PROBLEM REQUIREMENTS: Copy out each line from the start of the material below until the line with "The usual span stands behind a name", that line included.

• • •

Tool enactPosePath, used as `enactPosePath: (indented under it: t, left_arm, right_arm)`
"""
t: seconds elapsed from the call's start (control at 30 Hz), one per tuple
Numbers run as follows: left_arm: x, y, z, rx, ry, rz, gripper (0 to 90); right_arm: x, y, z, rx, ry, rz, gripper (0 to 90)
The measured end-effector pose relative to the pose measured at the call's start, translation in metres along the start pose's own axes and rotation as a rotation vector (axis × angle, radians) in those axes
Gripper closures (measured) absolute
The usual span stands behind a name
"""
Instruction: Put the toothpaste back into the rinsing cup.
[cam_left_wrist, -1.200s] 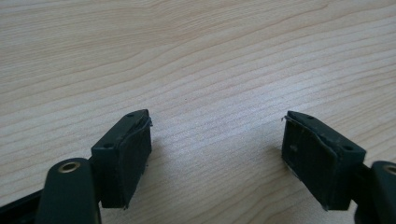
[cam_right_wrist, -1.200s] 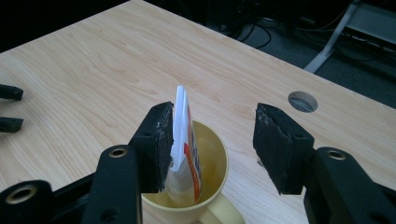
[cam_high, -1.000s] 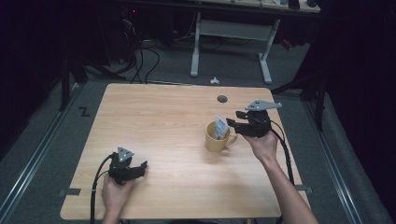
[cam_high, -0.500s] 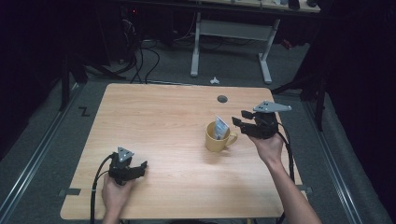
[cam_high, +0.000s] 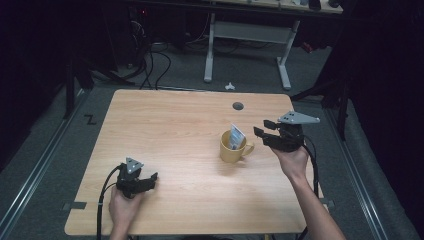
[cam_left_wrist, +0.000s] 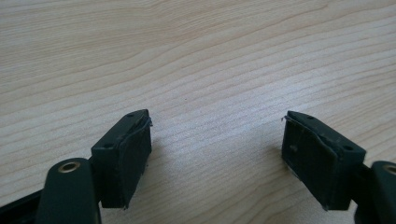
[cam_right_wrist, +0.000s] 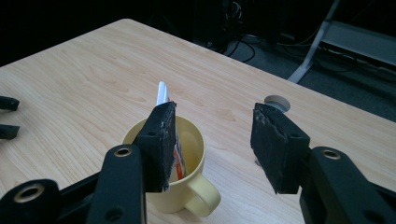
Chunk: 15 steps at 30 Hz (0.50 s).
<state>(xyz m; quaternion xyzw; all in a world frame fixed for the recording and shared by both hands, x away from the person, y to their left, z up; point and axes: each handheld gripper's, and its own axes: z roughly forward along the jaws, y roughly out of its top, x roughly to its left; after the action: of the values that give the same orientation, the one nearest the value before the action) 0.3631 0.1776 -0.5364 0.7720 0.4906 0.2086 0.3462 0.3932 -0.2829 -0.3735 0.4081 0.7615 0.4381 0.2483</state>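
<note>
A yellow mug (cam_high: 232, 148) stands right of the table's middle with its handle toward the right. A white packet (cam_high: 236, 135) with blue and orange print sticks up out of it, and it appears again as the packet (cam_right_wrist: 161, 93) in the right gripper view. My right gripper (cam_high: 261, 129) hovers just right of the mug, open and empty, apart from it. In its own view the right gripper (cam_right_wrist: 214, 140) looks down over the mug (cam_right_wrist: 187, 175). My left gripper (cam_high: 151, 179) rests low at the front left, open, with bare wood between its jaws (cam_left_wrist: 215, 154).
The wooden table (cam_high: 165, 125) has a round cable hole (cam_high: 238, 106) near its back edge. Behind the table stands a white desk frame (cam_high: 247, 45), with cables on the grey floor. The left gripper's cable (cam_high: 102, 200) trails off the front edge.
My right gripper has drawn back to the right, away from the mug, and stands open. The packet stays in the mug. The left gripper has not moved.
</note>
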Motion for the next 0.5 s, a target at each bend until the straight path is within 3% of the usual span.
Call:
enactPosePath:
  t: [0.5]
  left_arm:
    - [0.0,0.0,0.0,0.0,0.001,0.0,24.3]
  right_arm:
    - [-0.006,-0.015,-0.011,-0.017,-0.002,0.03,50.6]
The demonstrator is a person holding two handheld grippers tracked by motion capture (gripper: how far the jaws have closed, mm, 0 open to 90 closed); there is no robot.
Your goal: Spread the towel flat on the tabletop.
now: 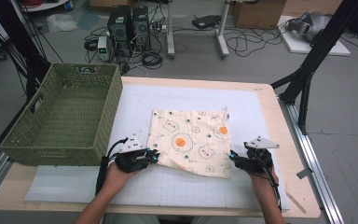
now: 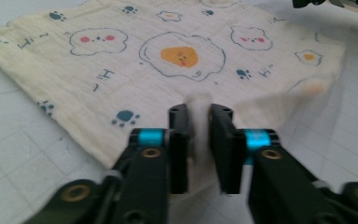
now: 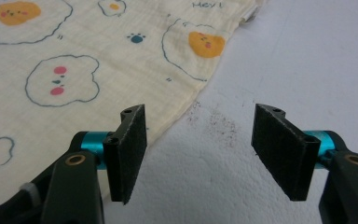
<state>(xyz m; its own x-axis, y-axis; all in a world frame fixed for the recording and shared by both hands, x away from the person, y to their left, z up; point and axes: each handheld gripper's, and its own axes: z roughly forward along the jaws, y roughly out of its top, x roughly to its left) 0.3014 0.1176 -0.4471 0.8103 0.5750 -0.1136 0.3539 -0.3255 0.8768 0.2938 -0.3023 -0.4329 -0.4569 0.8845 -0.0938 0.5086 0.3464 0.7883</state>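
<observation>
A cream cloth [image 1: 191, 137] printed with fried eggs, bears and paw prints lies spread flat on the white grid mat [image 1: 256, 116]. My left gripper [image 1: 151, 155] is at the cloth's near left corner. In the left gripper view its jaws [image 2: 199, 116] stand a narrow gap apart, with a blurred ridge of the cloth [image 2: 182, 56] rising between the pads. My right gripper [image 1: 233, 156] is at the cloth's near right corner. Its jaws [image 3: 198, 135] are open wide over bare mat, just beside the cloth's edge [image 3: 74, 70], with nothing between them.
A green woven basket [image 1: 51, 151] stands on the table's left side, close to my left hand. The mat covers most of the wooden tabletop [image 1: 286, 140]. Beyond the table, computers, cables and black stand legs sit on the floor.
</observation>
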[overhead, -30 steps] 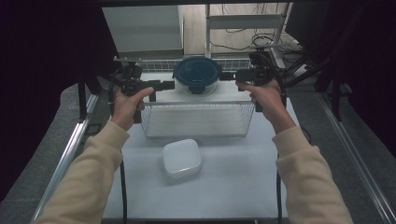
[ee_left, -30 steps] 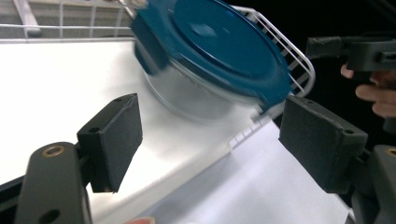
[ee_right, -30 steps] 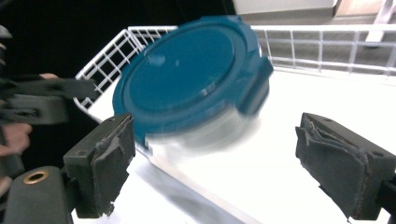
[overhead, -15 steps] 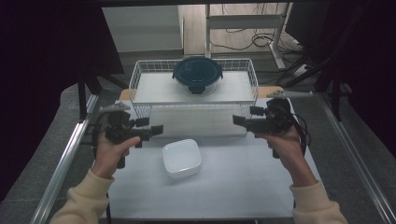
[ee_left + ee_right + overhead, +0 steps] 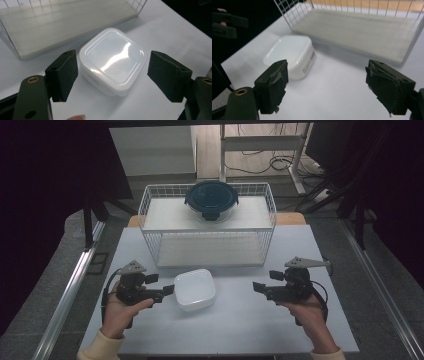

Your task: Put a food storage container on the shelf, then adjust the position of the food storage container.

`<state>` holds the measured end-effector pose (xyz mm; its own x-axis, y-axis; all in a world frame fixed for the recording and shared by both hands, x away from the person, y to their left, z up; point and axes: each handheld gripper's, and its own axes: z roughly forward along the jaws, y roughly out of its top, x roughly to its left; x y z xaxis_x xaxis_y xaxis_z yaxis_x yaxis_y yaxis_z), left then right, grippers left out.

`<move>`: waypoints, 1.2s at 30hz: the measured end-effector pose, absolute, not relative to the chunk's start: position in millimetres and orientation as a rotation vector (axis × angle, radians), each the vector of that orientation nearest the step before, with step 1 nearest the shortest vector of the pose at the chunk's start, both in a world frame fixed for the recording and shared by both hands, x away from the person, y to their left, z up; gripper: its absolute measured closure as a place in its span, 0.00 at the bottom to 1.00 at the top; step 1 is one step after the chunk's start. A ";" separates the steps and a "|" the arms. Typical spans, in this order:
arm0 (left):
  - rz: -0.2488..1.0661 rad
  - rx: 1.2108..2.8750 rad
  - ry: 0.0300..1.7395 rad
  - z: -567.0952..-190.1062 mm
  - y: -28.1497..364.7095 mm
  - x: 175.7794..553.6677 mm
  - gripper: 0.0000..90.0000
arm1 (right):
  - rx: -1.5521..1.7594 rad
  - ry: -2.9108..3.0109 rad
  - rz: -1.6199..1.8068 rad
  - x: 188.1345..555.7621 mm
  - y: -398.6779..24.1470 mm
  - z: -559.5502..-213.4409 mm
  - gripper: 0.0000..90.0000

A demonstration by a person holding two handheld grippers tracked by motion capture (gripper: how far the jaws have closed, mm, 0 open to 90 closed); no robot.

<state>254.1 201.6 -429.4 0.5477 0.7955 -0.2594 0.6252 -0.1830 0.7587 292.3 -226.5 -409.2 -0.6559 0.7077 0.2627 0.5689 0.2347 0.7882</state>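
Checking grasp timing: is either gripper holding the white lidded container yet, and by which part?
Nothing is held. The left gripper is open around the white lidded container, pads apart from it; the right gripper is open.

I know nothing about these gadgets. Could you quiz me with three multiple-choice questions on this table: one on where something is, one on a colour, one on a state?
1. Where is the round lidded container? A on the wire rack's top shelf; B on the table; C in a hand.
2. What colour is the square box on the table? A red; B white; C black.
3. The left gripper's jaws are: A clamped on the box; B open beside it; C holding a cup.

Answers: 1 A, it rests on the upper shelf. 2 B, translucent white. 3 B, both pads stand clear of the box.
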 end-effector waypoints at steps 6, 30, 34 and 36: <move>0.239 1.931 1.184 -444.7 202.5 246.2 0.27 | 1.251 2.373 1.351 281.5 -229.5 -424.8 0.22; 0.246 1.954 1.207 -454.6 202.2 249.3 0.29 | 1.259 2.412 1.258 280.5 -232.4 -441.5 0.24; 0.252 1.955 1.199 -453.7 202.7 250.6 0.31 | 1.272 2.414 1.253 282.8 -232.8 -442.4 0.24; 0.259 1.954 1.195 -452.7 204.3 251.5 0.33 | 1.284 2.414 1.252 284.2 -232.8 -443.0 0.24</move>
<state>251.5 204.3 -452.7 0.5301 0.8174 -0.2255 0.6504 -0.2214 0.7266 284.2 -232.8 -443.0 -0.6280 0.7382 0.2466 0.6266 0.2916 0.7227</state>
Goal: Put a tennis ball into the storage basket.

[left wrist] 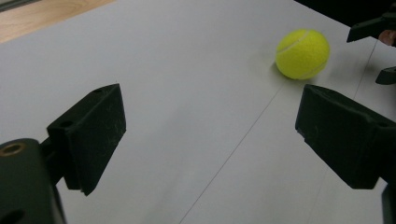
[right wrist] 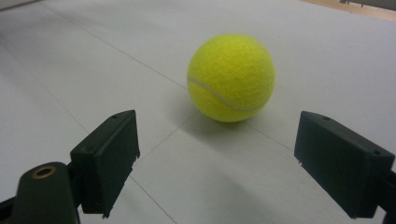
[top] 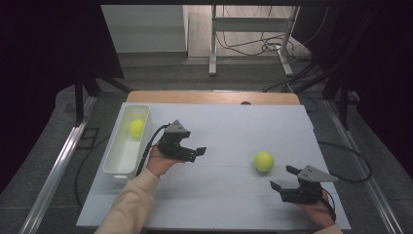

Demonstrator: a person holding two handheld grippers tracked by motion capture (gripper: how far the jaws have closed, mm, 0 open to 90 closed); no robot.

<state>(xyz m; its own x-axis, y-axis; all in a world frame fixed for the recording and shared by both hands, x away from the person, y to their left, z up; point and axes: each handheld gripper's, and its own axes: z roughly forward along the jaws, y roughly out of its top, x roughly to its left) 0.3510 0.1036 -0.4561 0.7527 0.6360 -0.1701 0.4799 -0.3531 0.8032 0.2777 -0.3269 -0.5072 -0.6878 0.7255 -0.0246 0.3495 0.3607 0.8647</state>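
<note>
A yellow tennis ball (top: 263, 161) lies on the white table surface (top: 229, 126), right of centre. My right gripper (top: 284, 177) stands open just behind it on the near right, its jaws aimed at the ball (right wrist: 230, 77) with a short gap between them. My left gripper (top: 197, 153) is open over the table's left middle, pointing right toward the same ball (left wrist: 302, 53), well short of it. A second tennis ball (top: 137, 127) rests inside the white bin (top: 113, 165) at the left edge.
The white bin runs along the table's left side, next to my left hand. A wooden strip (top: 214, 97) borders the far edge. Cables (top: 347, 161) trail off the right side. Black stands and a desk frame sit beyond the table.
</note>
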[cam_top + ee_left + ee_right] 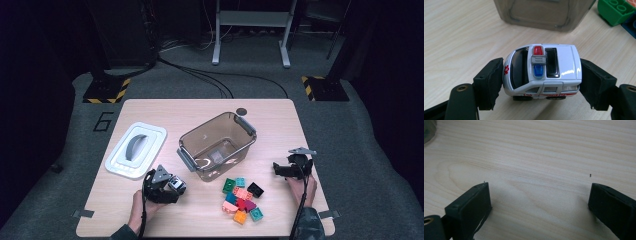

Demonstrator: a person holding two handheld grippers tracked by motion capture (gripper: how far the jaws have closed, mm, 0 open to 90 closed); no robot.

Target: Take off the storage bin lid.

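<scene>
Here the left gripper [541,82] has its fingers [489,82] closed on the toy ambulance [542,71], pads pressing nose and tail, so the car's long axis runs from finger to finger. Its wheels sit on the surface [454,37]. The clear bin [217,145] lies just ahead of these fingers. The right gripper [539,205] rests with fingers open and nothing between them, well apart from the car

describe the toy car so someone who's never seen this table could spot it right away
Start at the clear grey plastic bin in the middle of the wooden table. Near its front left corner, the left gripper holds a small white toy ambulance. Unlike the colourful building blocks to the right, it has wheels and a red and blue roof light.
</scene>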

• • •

SOLUTION FOR THIS PROBLEM:
Tool enactPosePath, used as `enactPosePath: (indented under it: t, left_arm, right_arm)`
"""
t: seconds elapsed from the call's start (control at 30 Hz), one per tuple
Numbers run as follows: left_arm: x, y, z, rx, ry, rz, gripper (0 to 90); right_arm: x, y, z, rx, ry, rz, gripper (0 to 90)
The measured end-effector pose relative to the pose measured at the call's start, translation in metres along the start pose's own axes and rotation as a rotation vector (axis × angle, radians) in those axes
Gripper closures (measured) absolute
The usual span stands behind a name

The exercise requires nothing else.